On Tue, Jan 23, 2018 at 08:52:43PM +0100, Cecil Westerhof wrote:

> I just learned tcl and already made a package for it. I made a GitHub
> repository for it. Personally I like to keep all the tcl stuff in one
> repository. But there will (at a certain point) several packages and
> different scripts. What is a good way to tag a the master releases?
> 
> When upgrading a package: just the package name and the version?
> And what if I update a bunch of scripts?

This question appears to be more philosophical rather than technical.
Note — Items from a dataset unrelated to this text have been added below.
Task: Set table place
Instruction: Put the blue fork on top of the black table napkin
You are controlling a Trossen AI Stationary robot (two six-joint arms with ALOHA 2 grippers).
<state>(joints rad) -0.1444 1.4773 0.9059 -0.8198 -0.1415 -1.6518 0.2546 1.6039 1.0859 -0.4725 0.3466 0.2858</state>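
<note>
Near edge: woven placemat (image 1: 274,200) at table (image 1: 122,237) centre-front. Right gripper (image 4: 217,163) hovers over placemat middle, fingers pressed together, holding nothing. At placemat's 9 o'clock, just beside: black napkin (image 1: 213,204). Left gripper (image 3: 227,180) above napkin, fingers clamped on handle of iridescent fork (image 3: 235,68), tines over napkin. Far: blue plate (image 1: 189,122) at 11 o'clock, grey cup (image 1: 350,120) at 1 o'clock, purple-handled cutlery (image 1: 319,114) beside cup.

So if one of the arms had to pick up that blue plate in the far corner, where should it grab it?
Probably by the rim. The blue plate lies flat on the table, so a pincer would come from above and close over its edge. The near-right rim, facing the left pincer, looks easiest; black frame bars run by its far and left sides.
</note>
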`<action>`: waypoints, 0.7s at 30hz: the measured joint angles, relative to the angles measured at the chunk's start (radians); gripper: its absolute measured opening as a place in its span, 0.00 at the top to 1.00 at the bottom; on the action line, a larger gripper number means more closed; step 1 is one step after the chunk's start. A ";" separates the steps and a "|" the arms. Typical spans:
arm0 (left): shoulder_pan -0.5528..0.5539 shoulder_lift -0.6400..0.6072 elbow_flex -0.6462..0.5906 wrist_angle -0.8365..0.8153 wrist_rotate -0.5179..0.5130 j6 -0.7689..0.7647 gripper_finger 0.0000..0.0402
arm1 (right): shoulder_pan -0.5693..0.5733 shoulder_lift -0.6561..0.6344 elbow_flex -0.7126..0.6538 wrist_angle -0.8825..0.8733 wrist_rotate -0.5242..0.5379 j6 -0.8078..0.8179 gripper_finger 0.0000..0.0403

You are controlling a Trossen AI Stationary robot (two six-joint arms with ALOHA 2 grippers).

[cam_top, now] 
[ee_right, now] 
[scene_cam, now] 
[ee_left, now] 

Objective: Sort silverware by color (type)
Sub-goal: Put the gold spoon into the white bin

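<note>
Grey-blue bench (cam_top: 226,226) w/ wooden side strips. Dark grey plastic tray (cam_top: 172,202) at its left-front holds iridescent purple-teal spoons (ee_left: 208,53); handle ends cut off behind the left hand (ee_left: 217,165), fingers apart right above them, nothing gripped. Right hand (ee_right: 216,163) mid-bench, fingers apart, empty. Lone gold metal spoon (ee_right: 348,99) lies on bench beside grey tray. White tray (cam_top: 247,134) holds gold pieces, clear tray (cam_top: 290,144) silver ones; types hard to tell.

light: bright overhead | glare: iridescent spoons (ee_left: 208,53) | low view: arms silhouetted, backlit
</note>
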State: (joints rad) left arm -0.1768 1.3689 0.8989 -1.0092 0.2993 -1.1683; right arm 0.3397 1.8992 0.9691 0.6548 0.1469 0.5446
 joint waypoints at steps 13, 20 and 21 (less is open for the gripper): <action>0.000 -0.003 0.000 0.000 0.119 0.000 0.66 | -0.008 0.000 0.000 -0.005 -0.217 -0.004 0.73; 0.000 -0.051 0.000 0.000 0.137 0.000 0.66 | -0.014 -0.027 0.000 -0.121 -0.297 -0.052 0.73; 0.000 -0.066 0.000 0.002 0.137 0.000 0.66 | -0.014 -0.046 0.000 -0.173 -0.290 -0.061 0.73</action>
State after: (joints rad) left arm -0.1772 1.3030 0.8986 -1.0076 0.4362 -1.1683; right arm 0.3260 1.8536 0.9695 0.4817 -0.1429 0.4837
As one example, you could look at the Tcl's stdlib, which is, while not
formally a part of Tcl, still considered to be "the standard" set of
packages.  It's released (and tagged) as a whole, when several updates
to its packages accumulate.  Secufity fixes, as usually, might warrant
special releases on their own.  Note, still, that each individual
package in the stdlib has its own version which gets incremented when
the code of that package changes.  AFAIK, such updates are not tagged
individually.  Still, some distributions (namely, ActiveTcl's "Teapot")
have each package from the stdlib packaged and available separately from
the rest of them.

If the set of packages you intend to manage is really loosely coupled,
and releasing them as a whole makes little sense, then having
per-package tags might indeed have sense but please note that in Git,
you tag commits¹, that is snapshots of the contents of the whole
repository, so your tag "foopkg-v1.0.0" would still tag the whole
repository. This will probably warrant explaining in the readme file.


¹ Well, technically you can tag anything; in particular, you can tag
  the tree object representing a particular directory—say, containing
  the code of a single package—as recorded in a particular commit.
  But I doubt the Github's web interface will be of any help there, and
  using such tags by the end user would be quite cumbersome as you can't
  checkout the target tree of such a tag using `git checkout`.